## Aim of the exercise:
Would you copy only the lines below, from the one containing "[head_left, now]" through the very last one, leaving the pictures out?

******************************

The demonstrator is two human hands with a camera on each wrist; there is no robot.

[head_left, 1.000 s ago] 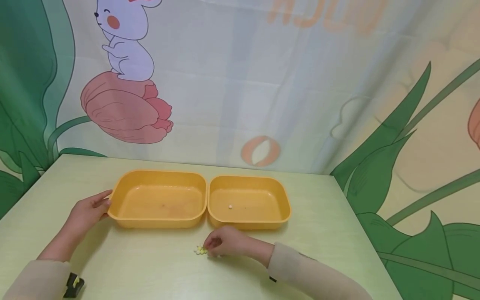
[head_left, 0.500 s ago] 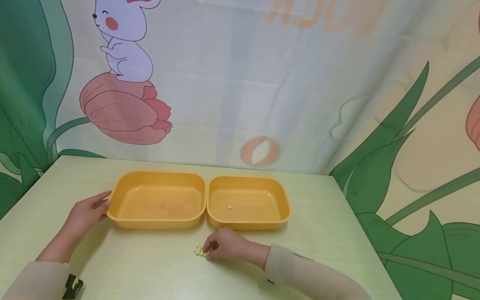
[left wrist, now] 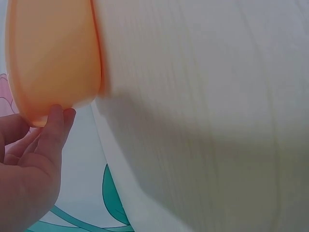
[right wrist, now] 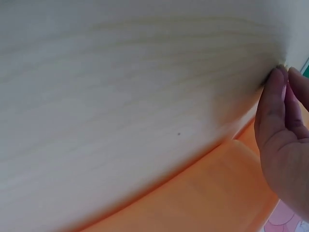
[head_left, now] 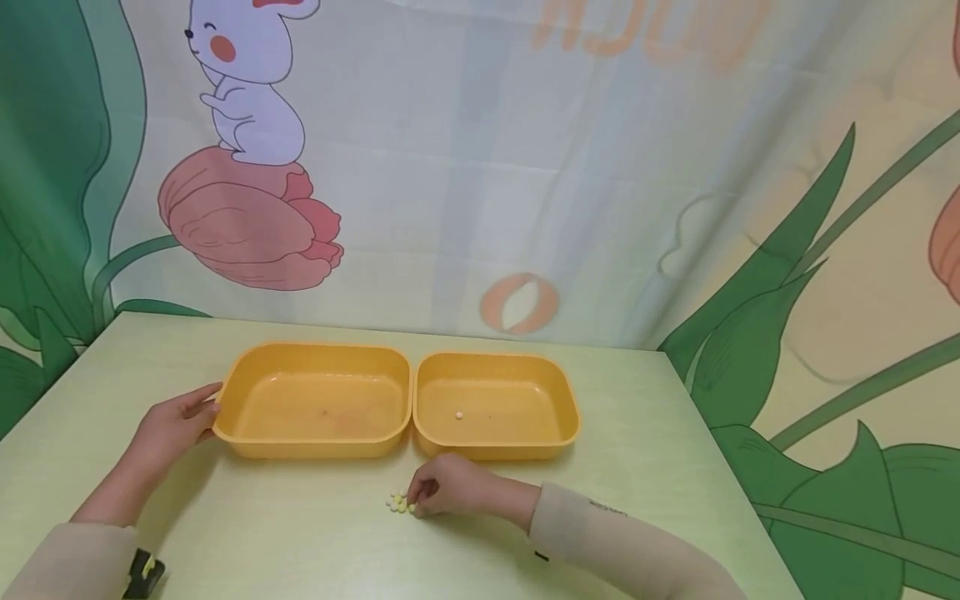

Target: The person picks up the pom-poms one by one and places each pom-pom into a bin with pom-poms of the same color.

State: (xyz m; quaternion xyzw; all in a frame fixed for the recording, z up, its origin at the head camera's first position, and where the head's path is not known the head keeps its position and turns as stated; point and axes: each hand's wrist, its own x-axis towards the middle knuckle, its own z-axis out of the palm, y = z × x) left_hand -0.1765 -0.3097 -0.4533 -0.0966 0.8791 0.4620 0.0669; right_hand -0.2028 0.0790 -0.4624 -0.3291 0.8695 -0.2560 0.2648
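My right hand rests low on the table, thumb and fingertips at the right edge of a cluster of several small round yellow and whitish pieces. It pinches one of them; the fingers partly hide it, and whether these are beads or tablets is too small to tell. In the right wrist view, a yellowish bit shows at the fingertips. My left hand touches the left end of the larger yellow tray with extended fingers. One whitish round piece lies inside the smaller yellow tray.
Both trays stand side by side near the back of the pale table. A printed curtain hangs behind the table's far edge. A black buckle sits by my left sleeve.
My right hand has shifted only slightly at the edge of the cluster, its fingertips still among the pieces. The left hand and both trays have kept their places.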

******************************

## Solved problem:
[head_left, now] 

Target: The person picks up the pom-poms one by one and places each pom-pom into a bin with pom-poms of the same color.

State: (xyz m; quaternion xyzw; all in a frame fixed for the recording, z up, its origin at the head camera's first position, and where the head's path is not known the head keeps its position and turns as stated; point and axes: each hand's wrist, its own x-axis towards the middle knuckle, its own z-axis out of the palm, y = z × x) left_hand -0.1765 -0.3097 -0.4533 -0.0966 0.8791 0.4620 0.0669; right_hand -0.2028 0.0790 -0.4624 -0.3291 0.8695 -0.2560 0.2648
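My right hand rests low on the table, thumb and fingertips at the right edge of a cluster of several small round yellow and whitish pieces. It pinches one of them; the fingers partly hide it, and whether these are beads or tablets is too small to tell. In the right wrist view, a yellowish bit shows at the fingertips. My left hand touches the left end of the larger yellow tray with extended fingers. One whitish round piece lies inside the smaller yellow tray.
Both trays stand side by side near the back of the pale table. A printed curtain hangs behind the table's far edge. A black buckle sits by my left sleeve.
My right hand has shifted only slightly at the edge of the cluster, its fingertips still among the pieces. The left hand and both trays have kept their places.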

The exercise is now complete.